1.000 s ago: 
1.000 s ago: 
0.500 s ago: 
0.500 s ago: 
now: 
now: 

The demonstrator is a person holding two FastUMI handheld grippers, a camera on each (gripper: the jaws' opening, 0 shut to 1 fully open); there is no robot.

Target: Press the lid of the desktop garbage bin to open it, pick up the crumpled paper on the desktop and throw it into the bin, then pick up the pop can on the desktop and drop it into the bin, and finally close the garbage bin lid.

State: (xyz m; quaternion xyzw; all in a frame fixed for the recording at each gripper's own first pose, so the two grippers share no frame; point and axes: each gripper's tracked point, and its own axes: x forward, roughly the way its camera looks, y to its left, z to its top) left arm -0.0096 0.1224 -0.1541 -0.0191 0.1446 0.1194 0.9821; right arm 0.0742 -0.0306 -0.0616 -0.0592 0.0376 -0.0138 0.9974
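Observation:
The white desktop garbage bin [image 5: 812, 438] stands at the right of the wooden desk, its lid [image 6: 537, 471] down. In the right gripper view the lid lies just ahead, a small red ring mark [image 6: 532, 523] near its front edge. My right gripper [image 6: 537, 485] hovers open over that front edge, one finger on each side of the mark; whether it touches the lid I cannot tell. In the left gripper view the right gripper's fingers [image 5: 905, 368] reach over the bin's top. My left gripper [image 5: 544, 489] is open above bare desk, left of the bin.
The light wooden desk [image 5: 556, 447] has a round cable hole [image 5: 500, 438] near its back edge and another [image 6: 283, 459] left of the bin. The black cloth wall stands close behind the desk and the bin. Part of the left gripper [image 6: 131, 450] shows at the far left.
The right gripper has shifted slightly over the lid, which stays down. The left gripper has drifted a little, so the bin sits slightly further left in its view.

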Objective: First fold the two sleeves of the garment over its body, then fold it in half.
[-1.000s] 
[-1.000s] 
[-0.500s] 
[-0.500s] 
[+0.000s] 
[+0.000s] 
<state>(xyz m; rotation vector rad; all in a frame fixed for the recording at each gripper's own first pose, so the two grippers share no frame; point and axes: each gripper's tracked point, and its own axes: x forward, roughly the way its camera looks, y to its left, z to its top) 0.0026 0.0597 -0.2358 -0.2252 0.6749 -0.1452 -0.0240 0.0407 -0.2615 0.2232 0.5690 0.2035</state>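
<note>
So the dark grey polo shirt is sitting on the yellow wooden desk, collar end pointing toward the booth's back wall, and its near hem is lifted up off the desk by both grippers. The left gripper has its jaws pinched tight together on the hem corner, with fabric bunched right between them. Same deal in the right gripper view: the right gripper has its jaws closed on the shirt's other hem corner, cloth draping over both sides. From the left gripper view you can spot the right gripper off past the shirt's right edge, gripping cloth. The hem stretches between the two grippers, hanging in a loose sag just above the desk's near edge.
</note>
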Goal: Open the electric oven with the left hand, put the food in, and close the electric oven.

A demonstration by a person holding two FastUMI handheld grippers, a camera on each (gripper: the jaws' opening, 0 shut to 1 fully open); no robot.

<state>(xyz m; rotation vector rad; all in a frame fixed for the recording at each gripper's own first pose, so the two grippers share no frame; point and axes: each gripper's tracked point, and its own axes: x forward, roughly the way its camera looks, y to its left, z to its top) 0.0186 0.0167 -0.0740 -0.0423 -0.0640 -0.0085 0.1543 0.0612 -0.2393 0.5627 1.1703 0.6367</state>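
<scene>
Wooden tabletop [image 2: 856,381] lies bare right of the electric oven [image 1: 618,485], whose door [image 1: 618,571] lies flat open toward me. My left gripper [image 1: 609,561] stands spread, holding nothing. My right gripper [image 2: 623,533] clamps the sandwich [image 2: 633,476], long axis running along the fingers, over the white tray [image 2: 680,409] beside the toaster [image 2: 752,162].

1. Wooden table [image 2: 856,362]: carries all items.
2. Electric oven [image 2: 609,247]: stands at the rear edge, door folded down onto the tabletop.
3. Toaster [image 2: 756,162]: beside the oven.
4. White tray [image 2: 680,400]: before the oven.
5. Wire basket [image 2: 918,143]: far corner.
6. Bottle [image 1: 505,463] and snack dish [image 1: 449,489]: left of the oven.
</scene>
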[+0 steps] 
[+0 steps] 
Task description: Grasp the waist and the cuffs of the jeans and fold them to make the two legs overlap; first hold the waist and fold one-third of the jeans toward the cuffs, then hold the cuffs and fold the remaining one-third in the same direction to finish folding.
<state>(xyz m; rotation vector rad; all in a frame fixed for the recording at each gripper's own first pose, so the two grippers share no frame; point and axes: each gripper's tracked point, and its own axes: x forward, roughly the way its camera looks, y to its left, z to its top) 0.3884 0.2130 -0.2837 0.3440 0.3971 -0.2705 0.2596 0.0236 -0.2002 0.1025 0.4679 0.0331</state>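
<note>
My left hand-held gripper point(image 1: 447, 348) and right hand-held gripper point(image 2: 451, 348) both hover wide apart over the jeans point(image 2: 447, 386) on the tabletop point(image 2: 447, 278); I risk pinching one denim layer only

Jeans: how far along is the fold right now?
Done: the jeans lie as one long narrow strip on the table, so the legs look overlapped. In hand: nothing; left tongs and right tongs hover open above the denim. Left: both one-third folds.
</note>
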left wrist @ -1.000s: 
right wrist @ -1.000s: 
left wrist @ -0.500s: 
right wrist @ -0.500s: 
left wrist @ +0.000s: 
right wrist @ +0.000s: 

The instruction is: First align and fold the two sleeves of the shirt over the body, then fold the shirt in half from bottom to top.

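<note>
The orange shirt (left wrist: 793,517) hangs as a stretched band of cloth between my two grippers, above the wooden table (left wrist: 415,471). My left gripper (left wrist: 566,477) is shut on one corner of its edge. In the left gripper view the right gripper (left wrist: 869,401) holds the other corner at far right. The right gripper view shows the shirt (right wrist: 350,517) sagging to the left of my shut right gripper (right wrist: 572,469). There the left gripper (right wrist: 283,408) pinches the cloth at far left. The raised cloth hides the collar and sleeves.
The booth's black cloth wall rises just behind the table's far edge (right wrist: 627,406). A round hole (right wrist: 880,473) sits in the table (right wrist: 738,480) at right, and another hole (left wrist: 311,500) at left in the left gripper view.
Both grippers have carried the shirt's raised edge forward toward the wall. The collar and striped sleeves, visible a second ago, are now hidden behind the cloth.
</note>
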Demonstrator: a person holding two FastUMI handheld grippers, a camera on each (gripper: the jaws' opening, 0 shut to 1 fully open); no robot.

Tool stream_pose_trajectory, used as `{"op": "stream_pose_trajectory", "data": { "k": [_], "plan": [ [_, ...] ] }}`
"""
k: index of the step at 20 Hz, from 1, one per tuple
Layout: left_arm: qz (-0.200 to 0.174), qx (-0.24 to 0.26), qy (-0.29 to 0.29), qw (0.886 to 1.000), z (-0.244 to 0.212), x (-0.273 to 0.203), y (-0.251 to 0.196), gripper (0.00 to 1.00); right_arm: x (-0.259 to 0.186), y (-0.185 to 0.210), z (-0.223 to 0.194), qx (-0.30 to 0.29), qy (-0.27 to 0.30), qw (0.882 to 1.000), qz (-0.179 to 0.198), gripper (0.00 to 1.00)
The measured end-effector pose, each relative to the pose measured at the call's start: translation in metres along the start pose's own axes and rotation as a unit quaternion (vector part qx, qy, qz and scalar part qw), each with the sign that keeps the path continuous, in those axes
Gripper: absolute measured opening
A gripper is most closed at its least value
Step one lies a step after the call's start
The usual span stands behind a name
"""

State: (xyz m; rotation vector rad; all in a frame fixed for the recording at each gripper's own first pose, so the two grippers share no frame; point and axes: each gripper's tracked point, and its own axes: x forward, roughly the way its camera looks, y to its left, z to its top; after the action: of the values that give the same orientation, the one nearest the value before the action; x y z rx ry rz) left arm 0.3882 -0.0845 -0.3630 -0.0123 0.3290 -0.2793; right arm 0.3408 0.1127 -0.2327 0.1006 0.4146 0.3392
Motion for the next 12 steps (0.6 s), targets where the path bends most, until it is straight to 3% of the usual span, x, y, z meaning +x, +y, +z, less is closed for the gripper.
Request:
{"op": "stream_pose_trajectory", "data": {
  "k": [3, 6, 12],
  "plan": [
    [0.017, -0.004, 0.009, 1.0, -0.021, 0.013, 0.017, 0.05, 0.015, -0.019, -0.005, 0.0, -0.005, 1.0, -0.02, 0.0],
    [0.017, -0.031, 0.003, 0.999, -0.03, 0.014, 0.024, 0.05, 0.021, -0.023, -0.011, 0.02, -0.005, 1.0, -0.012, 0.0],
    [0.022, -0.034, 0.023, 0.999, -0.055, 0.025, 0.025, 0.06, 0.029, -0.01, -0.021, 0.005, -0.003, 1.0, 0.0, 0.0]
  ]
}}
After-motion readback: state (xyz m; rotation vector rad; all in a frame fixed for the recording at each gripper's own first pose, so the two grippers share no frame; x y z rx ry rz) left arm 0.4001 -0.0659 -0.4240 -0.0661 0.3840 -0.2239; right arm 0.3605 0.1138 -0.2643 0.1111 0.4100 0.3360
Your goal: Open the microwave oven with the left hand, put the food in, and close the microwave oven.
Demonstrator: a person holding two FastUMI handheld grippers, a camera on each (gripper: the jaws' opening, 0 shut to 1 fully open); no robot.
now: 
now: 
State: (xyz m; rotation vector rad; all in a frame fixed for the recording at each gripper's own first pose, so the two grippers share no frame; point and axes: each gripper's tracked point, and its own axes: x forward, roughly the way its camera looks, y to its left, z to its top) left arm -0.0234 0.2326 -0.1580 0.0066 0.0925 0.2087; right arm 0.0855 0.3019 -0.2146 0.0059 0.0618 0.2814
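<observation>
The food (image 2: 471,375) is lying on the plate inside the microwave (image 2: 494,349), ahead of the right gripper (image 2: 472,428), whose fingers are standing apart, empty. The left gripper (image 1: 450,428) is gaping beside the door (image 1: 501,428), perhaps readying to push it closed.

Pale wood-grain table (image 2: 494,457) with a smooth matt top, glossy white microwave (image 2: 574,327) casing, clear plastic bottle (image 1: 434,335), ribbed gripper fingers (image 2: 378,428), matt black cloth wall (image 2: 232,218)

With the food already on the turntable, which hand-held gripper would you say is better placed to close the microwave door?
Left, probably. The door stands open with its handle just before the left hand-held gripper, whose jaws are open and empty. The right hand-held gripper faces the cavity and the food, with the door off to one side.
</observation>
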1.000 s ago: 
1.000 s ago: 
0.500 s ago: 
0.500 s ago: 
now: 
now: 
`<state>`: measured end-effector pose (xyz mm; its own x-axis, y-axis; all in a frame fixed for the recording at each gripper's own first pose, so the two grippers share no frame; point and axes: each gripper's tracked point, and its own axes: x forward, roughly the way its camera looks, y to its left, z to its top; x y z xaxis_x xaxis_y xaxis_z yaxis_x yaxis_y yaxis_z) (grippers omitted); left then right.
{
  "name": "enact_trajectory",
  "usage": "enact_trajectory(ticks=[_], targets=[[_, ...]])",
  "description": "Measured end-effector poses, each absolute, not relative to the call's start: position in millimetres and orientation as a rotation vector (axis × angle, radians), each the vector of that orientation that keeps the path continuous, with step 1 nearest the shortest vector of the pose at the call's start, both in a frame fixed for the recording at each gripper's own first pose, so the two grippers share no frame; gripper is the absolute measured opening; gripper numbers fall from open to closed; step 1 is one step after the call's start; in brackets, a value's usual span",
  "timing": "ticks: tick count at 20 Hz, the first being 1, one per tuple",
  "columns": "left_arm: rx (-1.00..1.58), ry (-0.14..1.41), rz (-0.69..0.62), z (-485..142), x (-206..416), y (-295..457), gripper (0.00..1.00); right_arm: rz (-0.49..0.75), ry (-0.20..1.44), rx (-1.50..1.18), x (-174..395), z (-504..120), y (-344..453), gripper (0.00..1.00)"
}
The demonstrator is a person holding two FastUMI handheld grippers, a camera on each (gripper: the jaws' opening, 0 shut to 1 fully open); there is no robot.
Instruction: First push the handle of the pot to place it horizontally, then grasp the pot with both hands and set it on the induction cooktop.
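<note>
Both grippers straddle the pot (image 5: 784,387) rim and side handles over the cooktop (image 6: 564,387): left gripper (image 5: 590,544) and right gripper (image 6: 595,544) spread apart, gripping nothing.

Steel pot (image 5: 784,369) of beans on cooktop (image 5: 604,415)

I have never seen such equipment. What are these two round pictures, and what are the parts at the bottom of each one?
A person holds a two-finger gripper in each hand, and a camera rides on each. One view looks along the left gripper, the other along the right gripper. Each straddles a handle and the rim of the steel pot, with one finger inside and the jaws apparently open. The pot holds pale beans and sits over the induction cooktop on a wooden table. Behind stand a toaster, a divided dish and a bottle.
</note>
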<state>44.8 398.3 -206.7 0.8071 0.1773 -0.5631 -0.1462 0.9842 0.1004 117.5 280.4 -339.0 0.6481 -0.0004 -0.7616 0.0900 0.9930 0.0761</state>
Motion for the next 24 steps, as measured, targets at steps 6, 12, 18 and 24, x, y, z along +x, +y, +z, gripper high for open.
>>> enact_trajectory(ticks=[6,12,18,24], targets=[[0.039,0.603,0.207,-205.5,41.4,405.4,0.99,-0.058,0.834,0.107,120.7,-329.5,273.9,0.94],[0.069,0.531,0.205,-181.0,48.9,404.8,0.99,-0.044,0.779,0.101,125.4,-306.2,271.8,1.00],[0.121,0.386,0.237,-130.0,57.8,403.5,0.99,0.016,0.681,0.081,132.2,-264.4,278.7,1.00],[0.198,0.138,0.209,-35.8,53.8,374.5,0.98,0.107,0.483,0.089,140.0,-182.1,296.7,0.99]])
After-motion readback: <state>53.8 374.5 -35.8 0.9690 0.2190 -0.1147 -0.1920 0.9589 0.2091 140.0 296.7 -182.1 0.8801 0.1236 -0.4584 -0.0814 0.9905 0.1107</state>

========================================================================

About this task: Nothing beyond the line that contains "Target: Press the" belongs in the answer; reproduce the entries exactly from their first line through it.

Expected answer:
1.000 s ago: 
1.000 s ago: 
0.500 s ago: 
0.500 s ago: 
now: 
now: 

The demonstrator is a person holding two FastUMI handheld grippers, a camera on each (gripper: the jaws' opening, 0 shut to 1 fully open); there is no robot.

Target: Press the lid of the desktop garbage bin to open it, pick up the crumpled paper on the desktop and throw it into the bin, then pick up the pop can on the desktop and drop it into the bin, and finally close the garbage bin lid.

Nothing else belongs to this answer.